Na década de 1990, quando a Fazenda Cobiça ainda trabalhava no sistema a pasto — com apenas 50 vacas —, produzia apenas 10 litros diários por animal. Atualmente, conta com um moderno sistema de confinamento, tirando diariamente 40 litros de leite por vaca.
Não à toa, o pecuarista não para de expandir a atividade leiteira, mesmo estando em uma região propícia para o café. Com um rebanho de 2 mil vacas holandesas, Branquinho já obteve a autorização das autoridades estaduais para expandir a produção. O plano é chegar a 3,5 mil vacas por dia.
Isso só é possível porque a atividade é rentável. “Nos últimos dez anos, deve ter tido apenas um ano abaixo de 20%”, disse o pecuarista. O modelo de negócios da Fazenda Cobiça ajuda a estabilizar as margens.
Com produção própria de milho para a alimentação do rebanho e contratos de longo prazo para o fornecimento de leite aos laticínios Piracanjuba e Lactalis, Branquinho evita os picos e vales do preços do leite, tornando o negócio mais previsível economicamente.
Uma comparação global
“De fato, há produtores de leite no Brasil tendo de 20% a 30% ao ano de retorno sobre o capital investido”, disse Galan, da MilkPoint.
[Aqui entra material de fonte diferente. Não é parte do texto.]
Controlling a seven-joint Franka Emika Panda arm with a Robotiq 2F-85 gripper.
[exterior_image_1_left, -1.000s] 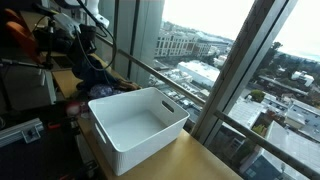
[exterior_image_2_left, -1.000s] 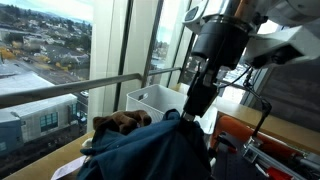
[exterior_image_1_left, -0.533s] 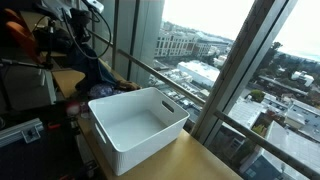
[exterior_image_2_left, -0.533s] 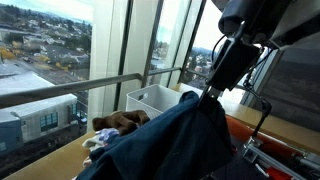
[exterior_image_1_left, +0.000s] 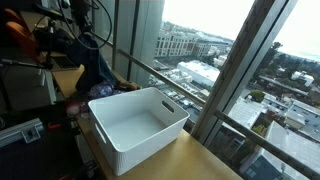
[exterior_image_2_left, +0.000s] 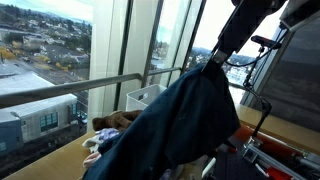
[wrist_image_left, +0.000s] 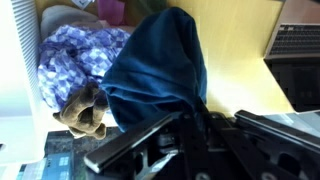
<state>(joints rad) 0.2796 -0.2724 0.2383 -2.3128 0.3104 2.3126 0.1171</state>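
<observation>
Both exterior views show blue garment (exterior_image_2_left: 170, 115) hanging; wrist view shows purple cloth (wrist_image_left: 70, 55).

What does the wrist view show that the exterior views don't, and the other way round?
Only the wrist view: a grey keyboard-like panel and a pink item.
Only the exterior views: the window, the city beyond it, and the white basket, which is empty inside.
Both: the blue garment hanging from the shut gripper, and the brown plush beside it.
</observation>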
Embora esses casos de sucesso ainda estejam restritos a produtores de maior porte, os exemplos mostram que o Brasil pode ser uma potência também no leite. “Os melhores daqui estão entre os melhores do mundo”, ressaltou Carvalho.
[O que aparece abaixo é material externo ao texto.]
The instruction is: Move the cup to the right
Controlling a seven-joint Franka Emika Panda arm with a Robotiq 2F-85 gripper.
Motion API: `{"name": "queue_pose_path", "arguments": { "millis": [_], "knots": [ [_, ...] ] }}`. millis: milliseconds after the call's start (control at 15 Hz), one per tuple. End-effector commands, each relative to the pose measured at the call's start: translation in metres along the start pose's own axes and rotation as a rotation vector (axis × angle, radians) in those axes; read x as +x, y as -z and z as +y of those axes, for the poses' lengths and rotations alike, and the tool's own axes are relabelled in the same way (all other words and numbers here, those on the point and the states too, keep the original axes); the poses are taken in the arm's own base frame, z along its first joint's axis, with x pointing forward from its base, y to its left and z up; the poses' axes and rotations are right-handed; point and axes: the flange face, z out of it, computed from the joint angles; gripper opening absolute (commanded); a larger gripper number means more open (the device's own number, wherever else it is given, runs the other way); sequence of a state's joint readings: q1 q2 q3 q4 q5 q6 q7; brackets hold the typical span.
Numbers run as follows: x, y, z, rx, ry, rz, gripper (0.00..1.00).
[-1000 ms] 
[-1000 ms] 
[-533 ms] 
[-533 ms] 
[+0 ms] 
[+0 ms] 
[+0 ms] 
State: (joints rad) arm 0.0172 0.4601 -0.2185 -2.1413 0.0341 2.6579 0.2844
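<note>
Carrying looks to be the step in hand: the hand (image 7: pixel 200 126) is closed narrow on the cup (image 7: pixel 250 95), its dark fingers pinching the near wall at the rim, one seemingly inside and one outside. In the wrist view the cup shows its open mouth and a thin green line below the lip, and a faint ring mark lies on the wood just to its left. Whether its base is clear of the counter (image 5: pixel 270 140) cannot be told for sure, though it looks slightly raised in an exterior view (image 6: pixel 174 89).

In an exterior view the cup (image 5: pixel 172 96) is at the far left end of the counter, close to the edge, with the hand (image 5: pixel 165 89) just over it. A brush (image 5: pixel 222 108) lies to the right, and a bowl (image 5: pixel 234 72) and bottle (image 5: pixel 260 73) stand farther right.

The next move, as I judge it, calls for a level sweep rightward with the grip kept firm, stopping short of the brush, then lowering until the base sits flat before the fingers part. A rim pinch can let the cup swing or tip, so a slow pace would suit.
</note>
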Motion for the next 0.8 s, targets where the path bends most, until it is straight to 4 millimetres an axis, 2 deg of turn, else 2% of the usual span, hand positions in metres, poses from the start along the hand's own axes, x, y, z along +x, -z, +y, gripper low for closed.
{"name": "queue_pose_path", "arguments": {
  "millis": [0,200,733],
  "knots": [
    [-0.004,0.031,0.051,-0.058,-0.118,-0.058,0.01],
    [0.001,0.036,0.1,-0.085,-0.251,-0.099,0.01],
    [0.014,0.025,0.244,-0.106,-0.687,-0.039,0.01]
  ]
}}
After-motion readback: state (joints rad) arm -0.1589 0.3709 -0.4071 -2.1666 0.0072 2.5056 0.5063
Com um rebanho de 9,3 milhões de vacas e 99,4 bilhões de litros produzidos anualmente, os Estados Unidos são uma referência em produção de leite em sistema de confinamento. Nas contas do CEO da MilkPoint, a produtividade média americana está em 35 litros diários por vaca, um nível que Branquinho supera.
Quando olha para os dados brasileiros como um todo, Carvalho nota uma dissonância com as transformação que vêm ocorrendo. “A média brasileira representa cada vez menos o que acontece em estratos específicos”, disse.
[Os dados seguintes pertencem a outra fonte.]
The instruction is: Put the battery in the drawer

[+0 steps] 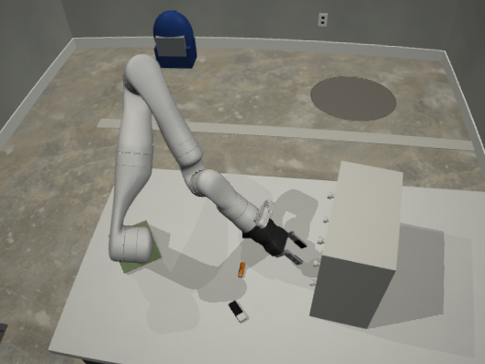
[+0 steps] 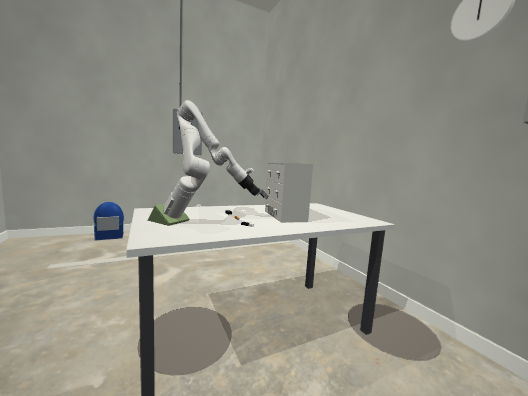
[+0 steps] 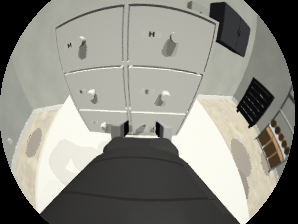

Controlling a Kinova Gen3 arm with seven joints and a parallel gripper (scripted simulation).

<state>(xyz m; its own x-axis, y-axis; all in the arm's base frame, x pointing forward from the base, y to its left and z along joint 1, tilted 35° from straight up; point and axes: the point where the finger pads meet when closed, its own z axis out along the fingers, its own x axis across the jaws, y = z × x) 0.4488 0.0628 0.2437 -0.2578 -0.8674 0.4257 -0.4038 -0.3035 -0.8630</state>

Pelos dados do último censo agropecuário do IBGE, de 2017, cada produtor de leite no Brasil produz, em média, apenas 53 litros por dia. Esses dados levam em consideração mais de 1,1 milhão de produtores de leite, incluindo também aqueles que produzem apenas para subsistência.
Nos últimos levantamentos da MilkPoint, é possível observar que a média por produtor é bem maior. “Identificamos que 1% dos produtores que fornecem aos laticínios têm mais de 5 mil litros por dia, e representam 26% da captação dessas indústrias”, disse ele.
Com os números na ponta da língua, Carvalho quer acelerar a transformação da pecuária leiteira no Brasil. Entre 15 de 16 de maio, a MilkPoint realiza o MilkPro Summit, um evento em Atibaia (SP) que vai reunir os maiores produtores de leite, grandes laticínios e especialistas para discutir as oportunidades e o futuro da pecuária leiteira no Brasil.